Many interesting data problems can be fruitfully thought of in terms of **networks**, consisting of `nodes` of some type and the `edges` that join them.

For instance, your Facebook friends form the `nodes` of a network whose `edges` are friendship relations. A less obvious example is the World Wide Web itself, with each web page a `node` and each hyperlink from one page to another an `edge`. The nodes can be `undirected` (connecting two nodes both ways) or `directed` (connecting two nodes one way only).

## Metrics

1. **degree centrality** - most connected nodes.
2. **betweenness centrality** - identifies nodel which frequently are on the shortest paths between pairs of other nodel.

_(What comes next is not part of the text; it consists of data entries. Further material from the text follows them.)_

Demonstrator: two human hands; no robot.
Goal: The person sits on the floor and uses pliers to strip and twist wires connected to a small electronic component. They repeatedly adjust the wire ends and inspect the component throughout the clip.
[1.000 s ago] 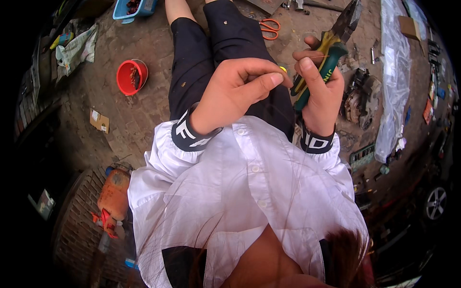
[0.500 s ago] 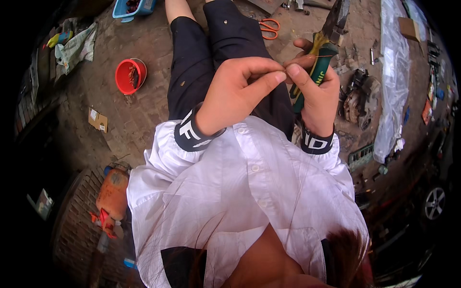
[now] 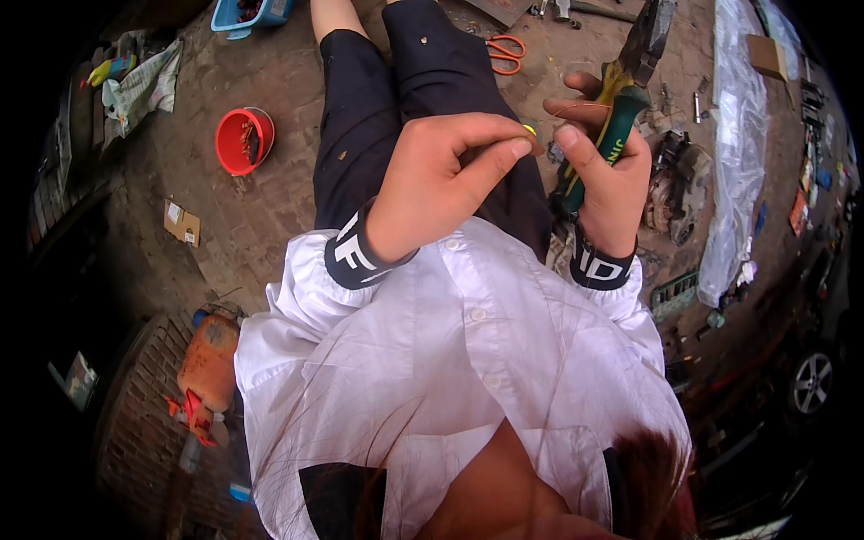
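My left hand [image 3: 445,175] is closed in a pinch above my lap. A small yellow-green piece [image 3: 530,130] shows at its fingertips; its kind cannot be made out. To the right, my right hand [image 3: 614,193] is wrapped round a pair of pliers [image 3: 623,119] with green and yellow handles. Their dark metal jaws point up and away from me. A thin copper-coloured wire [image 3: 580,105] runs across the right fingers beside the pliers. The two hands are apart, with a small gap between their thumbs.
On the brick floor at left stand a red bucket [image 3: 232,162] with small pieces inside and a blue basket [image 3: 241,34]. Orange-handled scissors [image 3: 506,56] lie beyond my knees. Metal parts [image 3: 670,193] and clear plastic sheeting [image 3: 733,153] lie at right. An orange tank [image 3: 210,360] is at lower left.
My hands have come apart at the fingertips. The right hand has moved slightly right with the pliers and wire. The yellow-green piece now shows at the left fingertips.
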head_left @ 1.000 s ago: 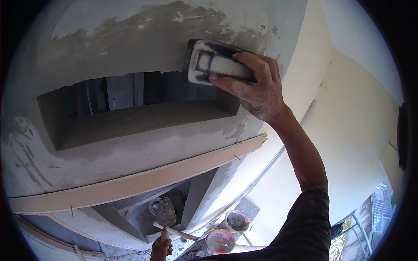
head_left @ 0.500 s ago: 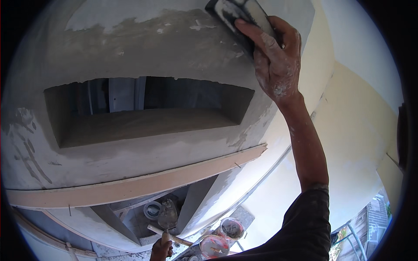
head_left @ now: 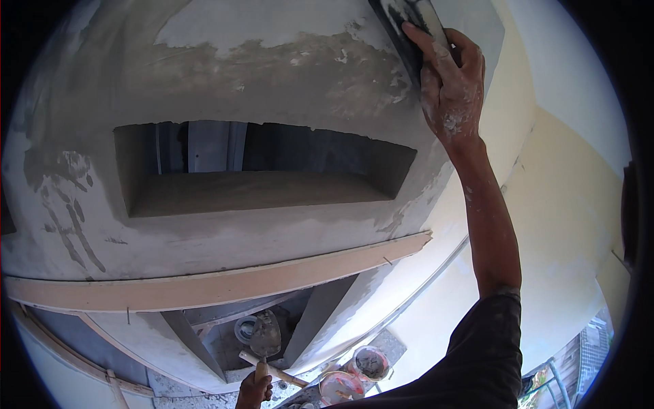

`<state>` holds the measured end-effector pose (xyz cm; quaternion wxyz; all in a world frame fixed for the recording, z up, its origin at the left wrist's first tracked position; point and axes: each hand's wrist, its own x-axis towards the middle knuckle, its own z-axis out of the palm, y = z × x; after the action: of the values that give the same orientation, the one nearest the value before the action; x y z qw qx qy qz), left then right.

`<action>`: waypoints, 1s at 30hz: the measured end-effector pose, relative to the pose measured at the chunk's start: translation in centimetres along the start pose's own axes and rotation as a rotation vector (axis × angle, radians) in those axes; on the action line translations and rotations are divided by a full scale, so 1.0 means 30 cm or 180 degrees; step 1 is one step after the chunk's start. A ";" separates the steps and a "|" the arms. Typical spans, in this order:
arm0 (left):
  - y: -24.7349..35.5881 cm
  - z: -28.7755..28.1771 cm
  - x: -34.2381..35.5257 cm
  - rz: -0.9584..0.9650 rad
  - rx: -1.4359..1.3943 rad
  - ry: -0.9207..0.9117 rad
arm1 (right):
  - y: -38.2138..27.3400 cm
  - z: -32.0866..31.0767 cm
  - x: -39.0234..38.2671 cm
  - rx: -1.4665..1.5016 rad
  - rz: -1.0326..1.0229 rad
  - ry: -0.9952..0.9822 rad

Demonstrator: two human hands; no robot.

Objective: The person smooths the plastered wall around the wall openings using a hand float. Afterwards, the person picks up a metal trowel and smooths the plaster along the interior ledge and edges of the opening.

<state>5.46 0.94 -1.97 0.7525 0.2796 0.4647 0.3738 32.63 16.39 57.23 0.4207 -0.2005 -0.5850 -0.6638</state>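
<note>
My right hand, streaked with pale plaster, grips a dark hand float high on the grey plastered wall, above and right of a rectangular opening. The float reaches past the top edge of the view. Patches of darker, damp-looking plaster surround the opening. At the bottom, my left hand is closed on the wooden handle of a trowel, whose mortar-smeared blade points upward in front of a lower opening.
A long pale board with nails runs beneath the opening. Below stand a bucket of grey mix, another bucket and a round white container. A cream wall curves away to the right; metal tubing shows at lower right.
My right hand and the float have moved up and to the right from just over the opening. The view has shifted slightly. My left hand still grips the trowel low down.
</note>
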 end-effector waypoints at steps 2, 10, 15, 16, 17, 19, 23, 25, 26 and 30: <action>-0.017 -0.012 0.010 -0.0016 -0.0002 -0.0036 | -0.147 -0.027 -0.005 0.0188 -0.0564 -0.0318; -0.010 -0.009 0.008 -0.0033 -0.0005 -0.0106 | -0.264 0.023 -0.023 0.0671 -0.1080 -0.0482; 0.000 -0.008 -0.039 0.0018 -0.0069 -0.0017 | -0.120 0.043 0.107 0.0036 -0.0167 -0.0219; 0.003 -0.014 -0.042 0.0041 -0.0083 -0.0006 | -0.130 0.023 0.109 0.0171 -0.0354 -0.0113; 0.008 -0.009 -0.033 0.0020 -0.0059 -0.0024 | -0.150 0.018 0.109 0.0341 -0.0547 0.0032; 0.000 -0.027 -0.038 -0.0075 0.0006 -0.0055 | -0.311 -0.015 0.094 0.0616 -0.0693 -0.0219; 0.029 -0.012 -0.057 -0.0051 0.0022 -0.0023 | -0.536 -0.019 0.070 0.1129 -0.1325 -0.0245; -0.002 -0.024 -0.034 -0.0059 -0.0032 -0.0059 | -0.520 0.001 0.051 0.1024 -0.1314 -0.0415; -0.010 -0.028 -0.019 -0.0066 -0.0091 -0.0091 | -0.502 0.011 0.049 0.0922 -0.1301 -0.0582; -0.004 -0.030 -0.029 0.0061 0.0035 -0.0050 | -0.351 0.059 0.111 0.0223 -0.0747 -0.0375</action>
<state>4.44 0.23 -2.01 0.7509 0.2912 0.4581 0.3762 21.97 16.58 53.77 0.3118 -0.1545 -0.6510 -0.6746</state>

In particular, the betweenness centrality of node i is computed by adding up, for every other pair of nodes j and k, the proportion of shortest paths between node j and node k that pass through i.
3. **closesess centrality** - XXXXXXXXXXXXXXX
4. **eigenvector centrality** - nodes with high eigenvector centrality should be those who have a lot of connections, and connections to other nodes whis themselves have high centrality.
5. **number of endorsements** - or any other user-based activities.
6. **PageRank**

In [None]:
users = [
        { "id": 0, "name": "Hero" },
        { "id": 1, "name": "Dunn" },
        { "id": 2, "name": "Sue" },
        { "id": 3, "name": "Chi" },
        { "id": 4, "name": "Thor" },
        { "id": 5, "name": "Clive" },
        { "id": 6, "name": "Hicks" },
        { "id": 7, "name": "Devin" },
        { "id": 8, "name": "Kate" },
        { "id": 9, "name": "Klein" }
]

In [None]:
friendship_pairs = [(0, 1), (0, 2), (1, 2), (1, 3), (2, 3), (3, 4),
                   (4, 5), (5, 6), (5, 7), (6, 8), (7, 8), (8, 9)]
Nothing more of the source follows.